La conflittualità permanente nel Pdl non si fa mancare nulla. Mi pareva che Tremonti, e con lui il presidente del Consiglio, avesse chiarito che non c’era spazio per strappi alla legge finanziaria. Ma sembra che le parole non abbiano nessun significato. Domenica il ministro Brunetta lo ha criticato apertamente, e nei giorni precedenti non era mancata la consueta puntualizzazione, ormai quotidiana, di Fini che mira a distinguersi da una parte del Pdl. Mi domando se si tratta di movimenti tattici per le elezioni regionali o se invece stia maturando qualcosa di pericoloso per il futuro del centrodestra.
Gino Canali
Brunetta è stato subito rintuzzato dal premier che ha sposato le ragioni di Tremonti. E non avrebbe potuto fare diversamente, dopo lo scontro delle scorse settimane con il superministro dell’Economia. Forse da parte dei suoi colleghi resiste la speranza, e magari il convincimento, che a furia di batter cassa, la cassa verrà aperta. E pioverà un poco, almeno un poco, di benedetta manna in vista delle regionali. Forse a Berlusconi non è sgradito più di tanto quest’atteggiamento, perché le elezioni bisogna vincerle nei fatti e non a parole, e un aiuto concreto al voto di scambio è benvenuto. Forse neppure Tremonti aborrisce in toto le critiche alla sua fermezza: in fondo gli conviene consolidare la fama d’inflessibile guardiano delle finanze pubbliche nel momento in cui figura tra i favoriti alla guida dell’Eurogruppo.
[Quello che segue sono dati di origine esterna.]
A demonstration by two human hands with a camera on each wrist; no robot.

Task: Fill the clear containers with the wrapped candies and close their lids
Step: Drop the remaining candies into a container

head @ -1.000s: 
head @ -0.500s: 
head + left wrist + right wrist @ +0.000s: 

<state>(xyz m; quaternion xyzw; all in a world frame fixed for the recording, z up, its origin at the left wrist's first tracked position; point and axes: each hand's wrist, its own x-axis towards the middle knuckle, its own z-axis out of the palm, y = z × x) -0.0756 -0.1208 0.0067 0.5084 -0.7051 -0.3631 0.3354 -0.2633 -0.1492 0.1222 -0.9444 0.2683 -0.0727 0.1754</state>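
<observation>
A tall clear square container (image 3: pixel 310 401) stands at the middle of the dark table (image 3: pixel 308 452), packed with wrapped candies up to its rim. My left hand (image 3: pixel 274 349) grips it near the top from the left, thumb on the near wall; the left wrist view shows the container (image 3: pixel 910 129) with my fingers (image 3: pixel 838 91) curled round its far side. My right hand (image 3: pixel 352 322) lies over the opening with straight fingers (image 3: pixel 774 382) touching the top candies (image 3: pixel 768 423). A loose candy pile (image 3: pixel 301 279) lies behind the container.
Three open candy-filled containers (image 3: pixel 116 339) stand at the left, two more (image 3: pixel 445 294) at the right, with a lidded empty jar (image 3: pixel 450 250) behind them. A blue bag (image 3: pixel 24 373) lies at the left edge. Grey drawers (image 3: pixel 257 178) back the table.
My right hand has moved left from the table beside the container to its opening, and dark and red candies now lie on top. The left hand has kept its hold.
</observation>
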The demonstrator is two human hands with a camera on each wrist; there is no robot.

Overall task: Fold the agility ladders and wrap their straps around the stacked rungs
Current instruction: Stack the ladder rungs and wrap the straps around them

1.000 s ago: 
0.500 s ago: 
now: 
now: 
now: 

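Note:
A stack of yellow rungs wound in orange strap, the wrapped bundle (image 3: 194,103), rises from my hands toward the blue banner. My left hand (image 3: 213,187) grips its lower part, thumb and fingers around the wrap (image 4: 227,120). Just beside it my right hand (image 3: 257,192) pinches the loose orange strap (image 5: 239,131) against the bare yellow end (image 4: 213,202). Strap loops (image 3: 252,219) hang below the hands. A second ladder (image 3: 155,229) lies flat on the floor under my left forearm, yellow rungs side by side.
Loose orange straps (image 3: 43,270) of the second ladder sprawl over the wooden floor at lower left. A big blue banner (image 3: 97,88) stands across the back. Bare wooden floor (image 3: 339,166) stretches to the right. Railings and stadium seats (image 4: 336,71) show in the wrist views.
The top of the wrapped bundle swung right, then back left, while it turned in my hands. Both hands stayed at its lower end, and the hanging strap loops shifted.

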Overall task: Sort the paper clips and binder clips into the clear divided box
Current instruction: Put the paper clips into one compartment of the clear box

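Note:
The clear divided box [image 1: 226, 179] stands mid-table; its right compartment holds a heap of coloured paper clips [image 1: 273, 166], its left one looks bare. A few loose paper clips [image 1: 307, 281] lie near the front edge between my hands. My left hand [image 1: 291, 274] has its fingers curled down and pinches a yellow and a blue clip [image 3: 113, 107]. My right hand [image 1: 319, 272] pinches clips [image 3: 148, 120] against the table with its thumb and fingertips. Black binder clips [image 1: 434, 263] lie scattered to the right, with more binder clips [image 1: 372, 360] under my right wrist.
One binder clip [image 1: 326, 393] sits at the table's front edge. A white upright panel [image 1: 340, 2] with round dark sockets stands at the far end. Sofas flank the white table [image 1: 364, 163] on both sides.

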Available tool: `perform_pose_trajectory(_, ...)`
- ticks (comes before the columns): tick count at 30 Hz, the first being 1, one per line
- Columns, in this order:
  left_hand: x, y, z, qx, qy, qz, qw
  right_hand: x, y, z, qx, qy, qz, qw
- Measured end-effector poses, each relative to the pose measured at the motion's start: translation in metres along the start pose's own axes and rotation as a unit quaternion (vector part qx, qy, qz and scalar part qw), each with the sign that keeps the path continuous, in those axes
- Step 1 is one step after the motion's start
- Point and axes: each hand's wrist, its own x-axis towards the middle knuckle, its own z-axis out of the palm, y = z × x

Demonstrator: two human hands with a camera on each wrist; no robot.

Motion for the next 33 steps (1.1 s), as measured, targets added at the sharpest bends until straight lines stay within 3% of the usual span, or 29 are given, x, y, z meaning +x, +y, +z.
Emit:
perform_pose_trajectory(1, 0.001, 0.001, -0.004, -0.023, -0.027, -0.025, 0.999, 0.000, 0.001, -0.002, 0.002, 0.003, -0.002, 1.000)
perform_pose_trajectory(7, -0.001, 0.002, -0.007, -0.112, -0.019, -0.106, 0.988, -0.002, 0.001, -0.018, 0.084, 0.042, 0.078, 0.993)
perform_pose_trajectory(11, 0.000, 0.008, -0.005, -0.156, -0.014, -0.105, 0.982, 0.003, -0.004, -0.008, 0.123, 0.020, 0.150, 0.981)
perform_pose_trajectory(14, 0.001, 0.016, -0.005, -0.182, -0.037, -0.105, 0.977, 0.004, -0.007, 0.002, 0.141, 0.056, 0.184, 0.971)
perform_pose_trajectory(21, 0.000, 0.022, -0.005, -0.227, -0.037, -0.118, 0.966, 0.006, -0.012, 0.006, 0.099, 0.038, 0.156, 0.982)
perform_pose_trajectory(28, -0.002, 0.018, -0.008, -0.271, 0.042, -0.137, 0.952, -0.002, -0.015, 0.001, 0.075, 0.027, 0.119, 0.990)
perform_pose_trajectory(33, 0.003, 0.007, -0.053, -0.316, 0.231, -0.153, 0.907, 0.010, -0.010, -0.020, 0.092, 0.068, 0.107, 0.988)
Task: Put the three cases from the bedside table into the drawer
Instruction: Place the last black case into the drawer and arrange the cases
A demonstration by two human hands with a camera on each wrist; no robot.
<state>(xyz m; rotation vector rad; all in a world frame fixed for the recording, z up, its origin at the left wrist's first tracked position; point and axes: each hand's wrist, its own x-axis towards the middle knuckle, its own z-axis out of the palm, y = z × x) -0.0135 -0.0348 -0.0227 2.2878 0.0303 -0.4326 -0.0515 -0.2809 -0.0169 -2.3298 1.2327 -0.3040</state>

Cioè del “pool” dei ministri economici del Continente, carica che ha tante maggiori chances d’essere conquistata quant’è minore il grado di flessibilità del candidato. E difatti finora Tremonti ha concesso a denti stretti qualche promessa (alla Prestigiacomo per l’ambiente, alla Gelmini per l’università, a Maroni per la sicurezza), ma senza allentare nessun rubinetto del finanziamento pubblico. Scelta comunque ragionevole in attesa di conoscere quanto frutterà lo scudo fiscale (si parla di circa quattro miliardi d’euro) e di sapere a quanto nell’insieme ammontano i desiderata dei titolari dei vari dicasteri. Che tutto ciò significhi qualcosa per il futuro del Pdl non so, che lo possa significare per il presente del Paese, niente affatto sfavorevole in molti suoi settori al rigorismo tremontiano, senz’altro sì. E’ proprio questa riflessione ad alzare la dose di malumore del premier, già irritato dalle uscite di Fini, il cui consenso popolare pare in crescita secondo l’ultimo sondaggio della Ispo di Mannheimer: 49% al presidente del Consiglio, 60 al presidente della Camera. Che sta incamerando più di quanto si pensava gli riuscisse.